Bob mengawali langkahnya dengan merekrut pemuda setempat untuk membersihkan danau menggunakan biaya pribadi. Setelah enam bulan, tumpukan sampah dan batang pohon yang berserakan hilang, air keruh berubah jernih. Tak berhenti di situ, ia mulai menyiapkan infrastruktur wisata sederhana seperti saung dan perahu.
Kegigihan Bob mengundang perhatian Pertamina EP Prabumulih Field, bagian dari PT Pertamina Hulu Rokan (PHR) Zona 4. Perusahaan itu masuk pada tahap awal pembinaan dengan membantu pengolahan sampah, lalu melanjutkan pendampingan melalui program MBAK DEWI SHUJI (Lembak Desa Wisata Shuji).
Program Pengembangan Masyarakat (PPM) berlangsung dari 2021 hingga 2025. Selama lima tahun, PEP Prabumulih Field memberikan pelatihan keterampilan, peningkatan kapasitas pengelolaan desa wisata, serta bantuan Pembangkit Listrik Tenaga Surya (PLTS) berkapasitas 8,72 kWp dengan baterai 10 kWh. Panel surya itu tidak hanya menyediakan energi alternatif, tetapi juga menjadi sarana edukasi transisi energi bagi pengunjung.

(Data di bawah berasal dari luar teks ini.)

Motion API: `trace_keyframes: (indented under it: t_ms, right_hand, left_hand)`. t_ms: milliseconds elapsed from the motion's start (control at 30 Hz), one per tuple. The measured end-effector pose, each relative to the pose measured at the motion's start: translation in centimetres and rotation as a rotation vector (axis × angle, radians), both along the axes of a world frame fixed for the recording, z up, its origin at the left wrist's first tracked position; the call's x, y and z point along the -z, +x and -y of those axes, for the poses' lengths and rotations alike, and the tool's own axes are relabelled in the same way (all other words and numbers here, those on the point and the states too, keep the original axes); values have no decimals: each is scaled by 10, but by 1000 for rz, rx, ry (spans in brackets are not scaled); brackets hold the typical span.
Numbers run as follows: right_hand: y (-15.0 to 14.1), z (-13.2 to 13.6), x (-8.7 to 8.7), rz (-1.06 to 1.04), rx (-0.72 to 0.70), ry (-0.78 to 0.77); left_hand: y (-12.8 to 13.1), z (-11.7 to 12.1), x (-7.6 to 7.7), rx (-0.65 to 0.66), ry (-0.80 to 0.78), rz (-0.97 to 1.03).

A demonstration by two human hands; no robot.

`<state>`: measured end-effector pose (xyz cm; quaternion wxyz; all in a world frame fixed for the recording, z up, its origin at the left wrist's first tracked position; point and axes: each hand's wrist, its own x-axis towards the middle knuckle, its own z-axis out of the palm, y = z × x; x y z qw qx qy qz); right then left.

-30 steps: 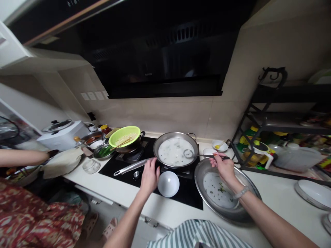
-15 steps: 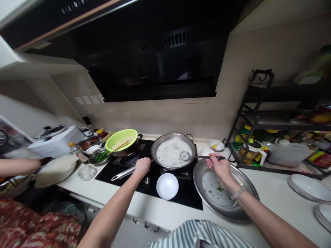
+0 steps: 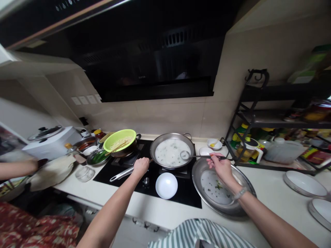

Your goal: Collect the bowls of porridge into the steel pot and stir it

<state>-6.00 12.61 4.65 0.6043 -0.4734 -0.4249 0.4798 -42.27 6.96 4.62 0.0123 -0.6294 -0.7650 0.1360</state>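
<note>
On the black hob, a steel wok [image 3: 156,159] holds a milky white soup [image 3: 168,151] with dark green bits. My left hand [image 3: 141,166] is closed round its long handle [image 3: 121,174], whose metal end sticks out to the left. The fingers of my right hand [image 3: 219,165] grip a ladle [image 3: 199,156], its bowl dipping into the soup at the wok's right side. Under that hand lies a wide steel basin [image 3: 198,186] with a little cloudy liquid and green scraps. A white bowl [image 3: 166,186] stands in front of the wok.
Left of the wok, a lime-green basket [image 3: 110,138] with chopsticks sits on a dark pot. A glass jar [image 3: 84,174] and dishes stand farther left, near another person's arm [image 3: 18,169]. A black rack [image 3: 239,120] and white dishes [image 3: 305,183] are at right.
The view has shifted slightly, so most things sit a little farther left. Both hands keep their grips, and the ladle stays at the wok's right side.
</note>
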Motion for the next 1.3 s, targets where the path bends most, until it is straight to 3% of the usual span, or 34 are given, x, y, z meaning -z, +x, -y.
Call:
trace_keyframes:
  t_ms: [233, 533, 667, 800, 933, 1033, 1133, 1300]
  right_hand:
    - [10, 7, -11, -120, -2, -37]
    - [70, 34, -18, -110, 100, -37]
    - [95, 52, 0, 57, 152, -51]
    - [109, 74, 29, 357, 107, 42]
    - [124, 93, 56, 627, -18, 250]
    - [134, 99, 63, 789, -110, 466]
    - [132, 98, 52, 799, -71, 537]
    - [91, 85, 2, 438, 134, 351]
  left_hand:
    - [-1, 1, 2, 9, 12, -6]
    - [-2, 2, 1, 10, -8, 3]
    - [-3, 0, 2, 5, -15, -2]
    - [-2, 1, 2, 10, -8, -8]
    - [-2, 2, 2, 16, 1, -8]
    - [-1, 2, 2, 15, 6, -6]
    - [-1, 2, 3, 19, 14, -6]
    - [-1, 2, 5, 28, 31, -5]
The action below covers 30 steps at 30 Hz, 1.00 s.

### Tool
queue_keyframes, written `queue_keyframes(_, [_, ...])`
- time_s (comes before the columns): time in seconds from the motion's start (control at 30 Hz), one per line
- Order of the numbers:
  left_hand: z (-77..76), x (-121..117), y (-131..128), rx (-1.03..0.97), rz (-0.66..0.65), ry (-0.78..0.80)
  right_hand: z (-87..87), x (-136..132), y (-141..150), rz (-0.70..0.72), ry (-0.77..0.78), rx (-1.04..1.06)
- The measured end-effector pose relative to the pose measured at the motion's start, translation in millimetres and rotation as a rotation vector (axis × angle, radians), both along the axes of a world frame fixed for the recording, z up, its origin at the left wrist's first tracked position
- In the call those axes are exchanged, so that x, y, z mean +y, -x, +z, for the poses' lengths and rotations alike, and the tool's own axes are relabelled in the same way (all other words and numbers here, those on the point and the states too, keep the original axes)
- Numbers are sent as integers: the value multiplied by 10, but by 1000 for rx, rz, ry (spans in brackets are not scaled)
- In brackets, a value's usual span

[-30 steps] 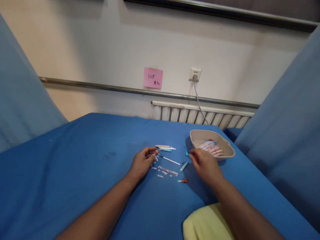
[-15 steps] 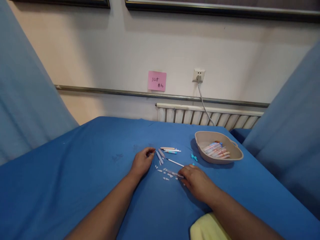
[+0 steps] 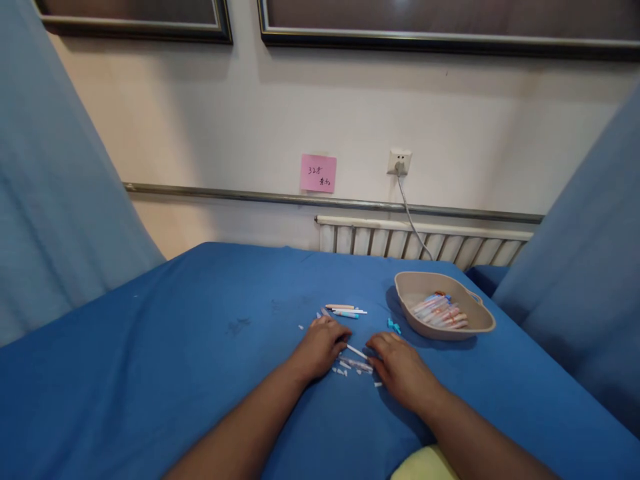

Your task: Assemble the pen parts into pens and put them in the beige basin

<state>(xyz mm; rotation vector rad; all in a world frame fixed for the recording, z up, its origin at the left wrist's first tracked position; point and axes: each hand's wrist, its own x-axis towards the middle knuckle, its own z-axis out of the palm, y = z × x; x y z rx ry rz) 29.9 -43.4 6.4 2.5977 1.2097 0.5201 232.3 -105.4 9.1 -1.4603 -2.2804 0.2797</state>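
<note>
A thin white pen refill (image 3: 357,351) spans the gap between my two hands, low over the blue cloth. At its left end, the fingertips of my left hand (image 3: 320,347) are closed in a pinch. My right hand (image 3: 403,370) is curled round its right end, with thumb and forefinger at the tip. Just below lies a clear pen barrel (image 3: 356,364), its right end close to my right thumb. Small white pen tips (image 3: 340,372) are scattered about it. Beyond my left hand are a peach pen part (image 3: 340,307) and a light-blue pen part (image 3: 346,315).
A beige basket (image 3: 407,283) at the right holds several assembled pens (image 3: 440,311). Small turquoise pieces (image 3: 394,326) lie left of it. The blue cloth (image 3: 190,387) covers the table. Blue curtains (image 3: 55,200) hang at both sides, and a radiator (image 3: 345,239) stands behind.
My left hand has moved right and nearer, from beside the grey pen parts to the white refill. My right hand has shifted from the clear barrel to the refill's end. The view has tilted up slightly.
</note>
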Motion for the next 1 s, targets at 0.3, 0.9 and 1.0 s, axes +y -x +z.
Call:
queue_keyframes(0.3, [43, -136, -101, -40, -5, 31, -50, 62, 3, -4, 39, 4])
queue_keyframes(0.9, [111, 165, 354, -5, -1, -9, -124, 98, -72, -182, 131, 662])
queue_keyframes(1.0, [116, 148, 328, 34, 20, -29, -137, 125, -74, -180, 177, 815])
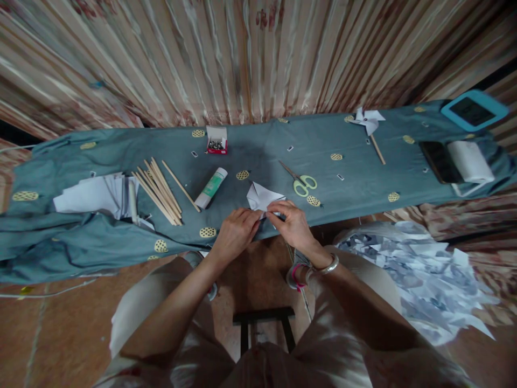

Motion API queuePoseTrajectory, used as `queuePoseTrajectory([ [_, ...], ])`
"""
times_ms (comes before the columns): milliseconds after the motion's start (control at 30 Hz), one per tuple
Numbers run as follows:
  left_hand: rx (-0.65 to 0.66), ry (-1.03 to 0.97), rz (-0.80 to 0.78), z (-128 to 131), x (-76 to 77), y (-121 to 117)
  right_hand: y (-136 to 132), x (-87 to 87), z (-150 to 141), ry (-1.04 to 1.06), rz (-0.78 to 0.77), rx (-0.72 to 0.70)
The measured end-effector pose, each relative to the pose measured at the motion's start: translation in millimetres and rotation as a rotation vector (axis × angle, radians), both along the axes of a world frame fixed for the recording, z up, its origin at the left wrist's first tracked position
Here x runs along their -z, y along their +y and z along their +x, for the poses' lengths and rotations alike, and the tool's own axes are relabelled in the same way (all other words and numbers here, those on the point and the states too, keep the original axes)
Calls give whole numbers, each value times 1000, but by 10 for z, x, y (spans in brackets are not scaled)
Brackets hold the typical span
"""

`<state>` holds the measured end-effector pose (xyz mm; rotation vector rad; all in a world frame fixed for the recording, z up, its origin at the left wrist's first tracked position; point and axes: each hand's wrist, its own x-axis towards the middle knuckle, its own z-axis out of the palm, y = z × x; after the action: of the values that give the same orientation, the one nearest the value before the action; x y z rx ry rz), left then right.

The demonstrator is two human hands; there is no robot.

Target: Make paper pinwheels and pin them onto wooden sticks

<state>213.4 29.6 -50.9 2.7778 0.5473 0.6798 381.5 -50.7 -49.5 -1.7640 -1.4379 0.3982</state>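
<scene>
A folded white sheet of paper (264, 195) lies at the front edge of the cloth-covered table, creased and partly hidden by my fingers. My left hand (237, 230) pinches its near edge from the left. From the right, my right hand (294, 222) grips the same edge, thumb and fingers meeting close to the left fingertips. Just beyond the right hand rest scissors (301, 180) with yellow-green handles. A glue stick (211, 187) with a green label lies left of the paper.
Several wooden sticks (159, 188) and a stack of white paper (95, 195) lie left on the teal cloth (258, 145). A box of metal pins (217, 140) stands at the back. Rightward are a paper pinwheel (369, 123), a phone (439, 161) and a blue-framed device (473, 110). Paper pieces (416, 275) fill a floor bag.
</scene>
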Motion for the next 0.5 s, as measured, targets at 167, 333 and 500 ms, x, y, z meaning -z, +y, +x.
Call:
queuePoseTrajectory([
  [167, 75, -17, -58, -4, 10, 12, 6, -29, -34, -43, 4, 3],
  [333, 88, -48, -120, 9, 43, 38, -8, -33, -45, -45, 17, 18],
  [500, 73, -43, -133, 32, 55, 67, -20, -15, -38, -57, 20, 31],
])
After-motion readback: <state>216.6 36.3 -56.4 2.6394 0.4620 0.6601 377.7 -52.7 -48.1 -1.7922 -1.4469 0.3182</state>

Kini Danau Shuji menjadi destinasi favorit warga Muara Enim dan sekitarnya. Pengunjung datang dari Palembang, Lampung, Lubuk Linggau, Bengkulu, dan Bangka. Mereka bisa menikmati naik perahu, sepeda air, piknik di saung, atau sekadar bersantai di pinggir danau.

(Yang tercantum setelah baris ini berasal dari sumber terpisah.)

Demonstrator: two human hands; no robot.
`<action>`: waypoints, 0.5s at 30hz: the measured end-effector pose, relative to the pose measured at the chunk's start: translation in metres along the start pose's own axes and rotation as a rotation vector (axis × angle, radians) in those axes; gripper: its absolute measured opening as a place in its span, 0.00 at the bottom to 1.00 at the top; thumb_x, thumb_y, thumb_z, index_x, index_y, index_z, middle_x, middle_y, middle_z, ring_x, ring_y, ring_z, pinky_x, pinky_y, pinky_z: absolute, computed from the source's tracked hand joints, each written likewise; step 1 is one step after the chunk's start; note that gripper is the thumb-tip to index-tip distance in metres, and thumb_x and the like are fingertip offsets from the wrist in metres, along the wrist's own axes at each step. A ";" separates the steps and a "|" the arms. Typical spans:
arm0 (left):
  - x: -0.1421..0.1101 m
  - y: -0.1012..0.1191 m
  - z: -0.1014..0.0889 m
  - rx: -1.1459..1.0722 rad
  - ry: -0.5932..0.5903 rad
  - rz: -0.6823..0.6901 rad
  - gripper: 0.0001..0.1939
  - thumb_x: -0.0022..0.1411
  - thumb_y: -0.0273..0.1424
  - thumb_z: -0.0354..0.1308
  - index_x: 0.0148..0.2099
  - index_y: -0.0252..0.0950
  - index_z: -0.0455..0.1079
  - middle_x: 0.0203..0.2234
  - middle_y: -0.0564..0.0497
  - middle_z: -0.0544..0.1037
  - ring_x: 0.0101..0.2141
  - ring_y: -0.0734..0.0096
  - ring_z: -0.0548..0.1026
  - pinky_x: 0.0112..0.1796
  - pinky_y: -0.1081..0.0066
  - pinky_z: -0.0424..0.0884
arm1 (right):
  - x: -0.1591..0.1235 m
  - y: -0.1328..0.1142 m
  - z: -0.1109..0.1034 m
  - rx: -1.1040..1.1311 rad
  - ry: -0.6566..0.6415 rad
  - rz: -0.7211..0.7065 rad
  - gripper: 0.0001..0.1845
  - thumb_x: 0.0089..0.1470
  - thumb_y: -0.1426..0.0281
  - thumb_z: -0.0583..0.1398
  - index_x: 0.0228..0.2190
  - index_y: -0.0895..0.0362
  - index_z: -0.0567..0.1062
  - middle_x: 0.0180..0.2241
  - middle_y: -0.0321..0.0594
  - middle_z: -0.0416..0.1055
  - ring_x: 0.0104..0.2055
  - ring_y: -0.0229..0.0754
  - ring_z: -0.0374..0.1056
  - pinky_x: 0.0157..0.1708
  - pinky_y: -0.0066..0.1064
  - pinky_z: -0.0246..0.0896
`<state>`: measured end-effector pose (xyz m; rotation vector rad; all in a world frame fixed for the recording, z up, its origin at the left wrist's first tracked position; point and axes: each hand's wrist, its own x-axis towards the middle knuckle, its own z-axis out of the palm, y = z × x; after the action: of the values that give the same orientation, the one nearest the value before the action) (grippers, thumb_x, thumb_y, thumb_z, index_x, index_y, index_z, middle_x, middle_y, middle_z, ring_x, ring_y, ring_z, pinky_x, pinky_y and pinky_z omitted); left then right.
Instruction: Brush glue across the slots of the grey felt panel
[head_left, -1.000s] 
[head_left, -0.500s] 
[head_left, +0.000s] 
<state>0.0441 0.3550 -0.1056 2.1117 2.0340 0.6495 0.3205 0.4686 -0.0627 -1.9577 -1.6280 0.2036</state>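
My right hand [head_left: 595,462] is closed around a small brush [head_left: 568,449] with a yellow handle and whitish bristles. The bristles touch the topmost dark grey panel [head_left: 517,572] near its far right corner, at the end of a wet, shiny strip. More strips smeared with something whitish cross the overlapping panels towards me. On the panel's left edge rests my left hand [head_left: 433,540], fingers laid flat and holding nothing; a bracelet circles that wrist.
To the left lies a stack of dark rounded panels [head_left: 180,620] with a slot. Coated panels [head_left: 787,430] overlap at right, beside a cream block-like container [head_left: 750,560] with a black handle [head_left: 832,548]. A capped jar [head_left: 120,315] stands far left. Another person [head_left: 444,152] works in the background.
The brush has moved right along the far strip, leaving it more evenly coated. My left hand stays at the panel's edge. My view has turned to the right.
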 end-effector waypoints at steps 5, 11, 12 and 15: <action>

Dampak ekonomi pun terasa. Sekitar 30 warga Lembak bekerja sebagai tenaga pengawas dan pelayan saat akhir pekan atau musim liburan. Sistem kerja fleksibel memungkinkan mereka tetap mengurus kebun di hari biasa. Program pembinaan dari PEP Prabumulih Field kini sudah dinyatakan selesai atau exit program, meninggalkan desa wisata yang mandiri.

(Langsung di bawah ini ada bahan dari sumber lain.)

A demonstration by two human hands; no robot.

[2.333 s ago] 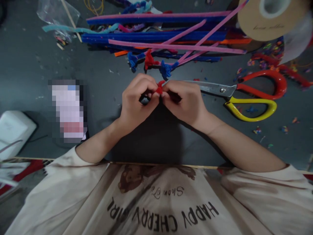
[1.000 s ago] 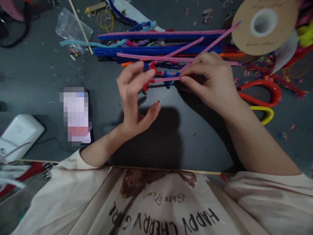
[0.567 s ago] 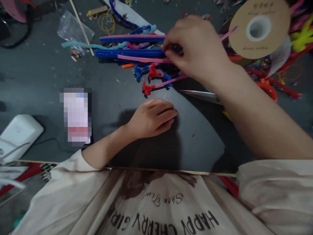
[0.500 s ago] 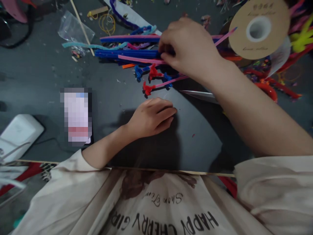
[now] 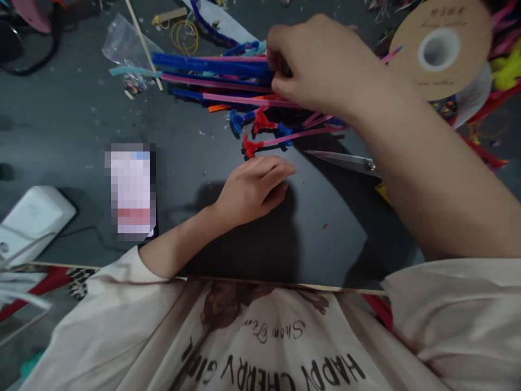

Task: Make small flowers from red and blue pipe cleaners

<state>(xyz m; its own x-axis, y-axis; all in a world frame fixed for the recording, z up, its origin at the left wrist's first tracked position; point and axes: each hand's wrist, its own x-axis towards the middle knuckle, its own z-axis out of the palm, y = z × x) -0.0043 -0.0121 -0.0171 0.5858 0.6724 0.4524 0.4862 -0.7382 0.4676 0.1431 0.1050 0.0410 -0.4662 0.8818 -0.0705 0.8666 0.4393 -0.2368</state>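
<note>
Right fingers (image 5: 277, 38): closed in a pinch on blue fuzzy stems (image 5: 211, 64), the long ends running left from my right hand (image 5: 325, 65).
Left fingers (image 5: 280, 172): loosely curled near the centre; the palm side of my left hand (image 5: 248, 190) is hidden, so I can't tell whether they are open or closed.
Blue stems' place: far side of the table (image 5: 334, 255), left of the spool (image 5: 439, 49), above pink stems (image 5: 244, 100).
Weight and feel: I'd judge them light, soft outside, with a bendable core; little slip.
Best hold: mid-length, with light pressure, so the ends don't droop or kink.
Red-ended stem (image 5: 251, 145): just beyond the left hand; I'd take its plain pink shaft, sparing the shaped tip.
Scissors (image 5: 342, 162): to the right, blades pointing left.
</note>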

Keberhasilan Danau Shuji tidak hanya soal estetika. Inisiatif ini menjawab dua persoalan sekaligus: lingkungan dan lapangan kerja. Berawal dari keprihatinan terhadap tempat sampah yang mencemari danau, pemuda Lembak justru menciptakan sirkuit ekonomi baru yang bertahan hingga pascapandemi. Model pengelolaan berbasis komunitas dan dukungan korporasi menjadi contoh transformasi daerah yang lahir dari krisis.